### Exercise details
Exclude the pictures, and otherwise reproduce the data in full.

### Raw data
┌──

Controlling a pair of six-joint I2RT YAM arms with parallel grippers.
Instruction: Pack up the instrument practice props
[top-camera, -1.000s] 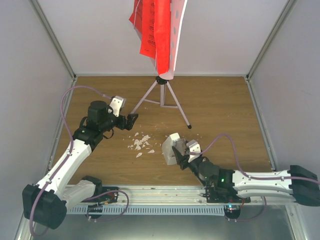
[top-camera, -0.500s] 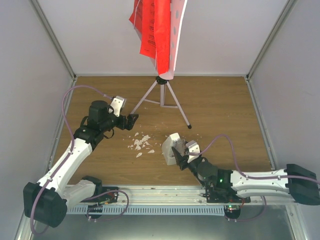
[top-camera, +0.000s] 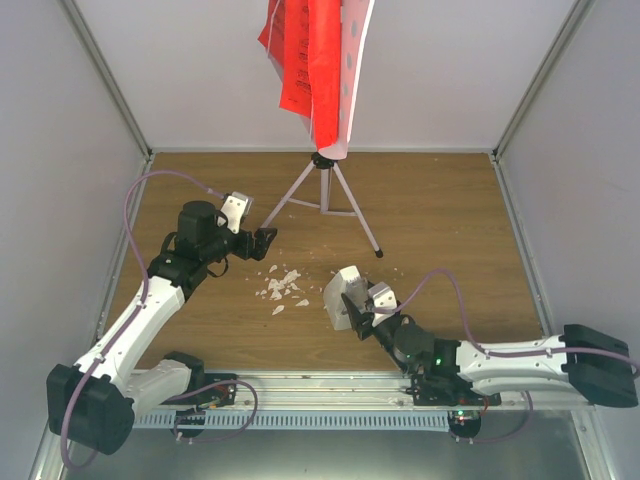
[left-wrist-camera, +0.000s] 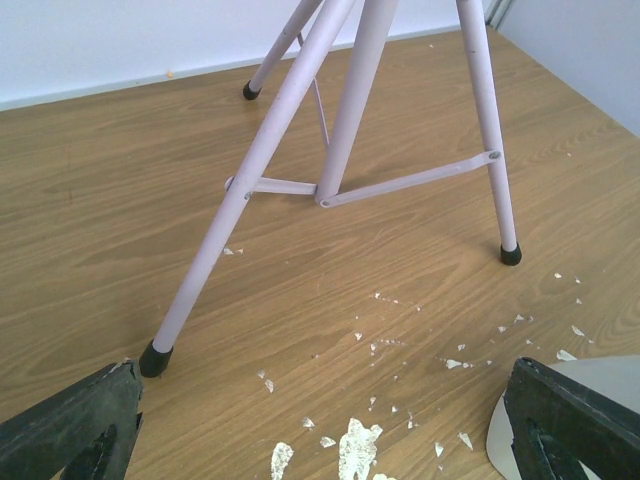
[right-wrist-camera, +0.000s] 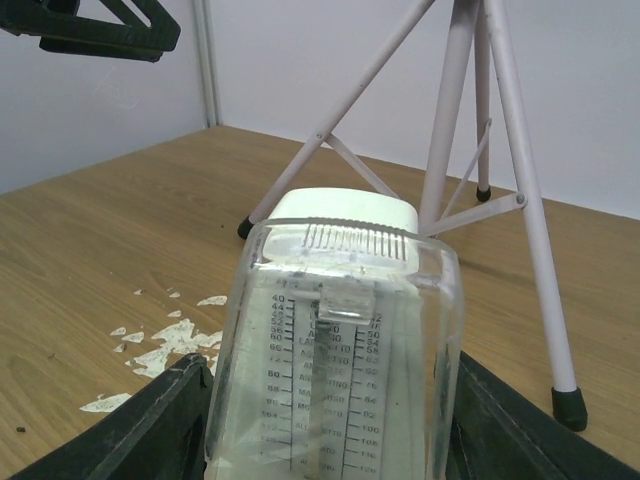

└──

### Written response
Controlling a pair of six-joint I2RT YAM arms with parallel grippers.
Instruction: Pack up the instrument practice props
[top-camera, -1.000s] 
[top-camera, -0.500s] 
[top-camera, +0.000s] 
[left-wrist-camera, +0.000s] 
[right-wrist-camera, +0.000s] 

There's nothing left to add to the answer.